In the 1970s, Turkle returned to New Mexico and became active in Quaker society there. The State of New Mexico honored him as a "New Mexico Living Treasure" and gave him the Governor's Award for Excellence in the Arts. He has been described as the most successful Quaker to write and illustrate children's literature.

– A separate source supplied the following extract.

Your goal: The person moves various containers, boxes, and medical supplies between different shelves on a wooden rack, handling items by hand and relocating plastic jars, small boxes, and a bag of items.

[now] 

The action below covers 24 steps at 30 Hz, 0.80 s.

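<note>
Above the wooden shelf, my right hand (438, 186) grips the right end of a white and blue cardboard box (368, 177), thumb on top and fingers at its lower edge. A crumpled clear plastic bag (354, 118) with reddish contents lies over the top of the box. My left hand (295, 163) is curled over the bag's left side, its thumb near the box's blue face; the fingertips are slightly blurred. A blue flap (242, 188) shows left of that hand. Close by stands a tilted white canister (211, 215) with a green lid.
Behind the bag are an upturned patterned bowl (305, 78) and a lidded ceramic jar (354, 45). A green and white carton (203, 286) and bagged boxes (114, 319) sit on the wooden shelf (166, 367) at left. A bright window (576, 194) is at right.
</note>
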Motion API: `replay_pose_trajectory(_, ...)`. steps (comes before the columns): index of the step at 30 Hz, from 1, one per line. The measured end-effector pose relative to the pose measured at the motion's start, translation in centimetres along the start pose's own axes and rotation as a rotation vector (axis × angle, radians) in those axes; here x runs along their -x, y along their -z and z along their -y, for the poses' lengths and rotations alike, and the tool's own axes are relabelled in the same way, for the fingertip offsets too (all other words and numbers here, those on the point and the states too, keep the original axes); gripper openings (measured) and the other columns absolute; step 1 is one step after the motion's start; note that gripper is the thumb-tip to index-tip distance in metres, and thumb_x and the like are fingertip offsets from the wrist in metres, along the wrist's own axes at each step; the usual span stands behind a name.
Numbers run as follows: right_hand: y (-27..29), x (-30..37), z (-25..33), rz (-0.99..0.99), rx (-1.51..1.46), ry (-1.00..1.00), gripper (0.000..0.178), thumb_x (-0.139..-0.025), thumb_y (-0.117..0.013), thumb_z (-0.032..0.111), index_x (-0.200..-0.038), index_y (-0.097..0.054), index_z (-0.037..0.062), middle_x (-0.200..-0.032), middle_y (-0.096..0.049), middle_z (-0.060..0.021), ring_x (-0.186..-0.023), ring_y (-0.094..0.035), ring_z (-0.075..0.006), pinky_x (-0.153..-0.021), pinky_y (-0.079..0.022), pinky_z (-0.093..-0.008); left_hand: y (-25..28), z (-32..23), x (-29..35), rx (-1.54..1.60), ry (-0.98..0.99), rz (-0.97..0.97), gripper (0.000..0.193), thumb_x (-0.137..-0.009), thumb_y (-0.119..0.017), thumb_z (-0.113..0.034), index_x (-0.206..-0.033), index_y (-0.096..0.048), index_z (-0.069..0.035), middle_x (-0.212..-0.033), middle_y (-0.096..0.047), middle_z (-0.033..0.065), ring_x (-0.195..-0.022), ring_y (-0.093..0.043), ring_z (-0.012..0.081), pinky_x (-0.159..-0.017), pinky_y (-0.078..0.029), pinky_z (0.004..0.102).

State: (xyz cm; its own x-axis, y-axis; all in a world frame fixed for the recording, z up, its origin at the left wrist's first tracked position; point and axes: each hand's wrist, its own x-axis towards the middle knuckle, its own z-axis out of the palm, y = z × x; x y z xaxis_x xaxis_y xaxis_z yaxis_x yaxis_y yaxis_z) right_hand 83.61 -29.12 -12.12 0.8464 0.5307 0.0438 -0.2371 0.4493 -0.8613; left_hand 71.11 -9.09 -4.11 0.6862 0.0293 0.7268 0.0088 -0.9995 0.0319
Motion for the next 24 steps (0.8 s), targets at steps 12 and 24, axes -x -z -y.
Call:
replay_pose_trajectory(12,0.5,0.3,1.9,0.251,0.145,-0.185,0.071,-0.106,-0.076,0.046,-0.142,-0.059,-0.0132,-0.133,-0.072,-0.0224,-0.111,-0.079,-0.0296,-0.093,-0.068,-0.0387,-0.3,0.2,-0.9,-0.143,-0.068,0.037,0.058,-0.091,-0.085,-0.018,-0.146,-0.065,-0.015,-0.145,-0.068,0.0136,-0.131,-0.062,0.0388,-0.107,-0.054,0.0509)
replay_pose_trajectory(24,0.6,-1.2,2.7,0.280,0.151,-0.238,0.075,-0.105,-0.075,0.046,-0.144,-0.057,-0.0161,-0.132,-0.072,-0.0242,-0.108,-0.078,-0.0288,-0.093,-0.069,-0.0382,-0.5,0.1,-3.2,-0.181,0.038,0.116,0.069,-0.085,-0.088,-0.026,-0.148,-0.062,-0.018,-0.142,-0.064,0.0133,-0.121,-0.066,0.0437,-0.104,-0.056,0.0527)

On October 9, 2003, Turkle died at age 88. A collection of his work is held at the University of Connecticut Libraries. In 2016, Turkle work was featured in an exhibit at the Eric Carle Museum of Picture Book Art.

== Bibliography ==
Some of Brinton Turkle's books include:

=== As author and illustrator ===

- Obadiah the Bold, Viking, 1965.
- The Magic of Millicent Musgrave, Viking, 1967.
- The Fiddler of High Lonesome, Viking, 1968.
- Thy Friend, Obadiah, Viking, 1969.
- The Sky Dog, Viking, 1969.
- Mooncoin Castle, Viking, 1970.
- The Adventures of Obadiah, Viking, 1972.
- It's Only Arnold, Viking, 1973.
- Deep in the Forest, Dutton, 1976.
- Rachel and Obadiah, Dutton, 1978.
- Do Not Open, Dutton, 1981.

=== As illustrator ===

- Ann McGovern. If You Lived in Colonial Times, Four Winds, 1964.
- Eve Merriam. The Story of Ben Franklin, Four Winds, 1965.
- Bettye Hill Braucher. Belinda and Me, Viking, 1966.
- Ann McGovern. If You Grew Up with Abraham Lincoln, Four Winds, 1966.
- Ruth A. Sonneborn. The Lollipop Party, Viking, 1967.
- F. P. Heide and S. W. Van Clief. That's What Friends Are For, Four Winds, 1968.
- Peggy Parish. Granny and the Indians, Macmillan, 1969.
- Tamara Kitt. Jake, Abelard-Schuman, 1969.
- Beatrice Schenk De Regniers. Catch a Little Fox, Seabury, 1970.
- F. N. Monjo. Poor Richard in France, Holt, 1973.
- Lydia Marie Child. Over the River and Through the Wood, Coward, 1974.
- Freya Littledale. The Elves and the Shoemaker, Scholastic Book Services, 1975.
- Bette Lamont. Island Time, Lippincott, 1976.
- Lucille Clifton. The Boy Who Didn't Believe in Spring, 1988..
- Media Adaptations: Rachel and Obadiah was made into a filmstrip in 1982 by Live Oak Media, Somers, New York.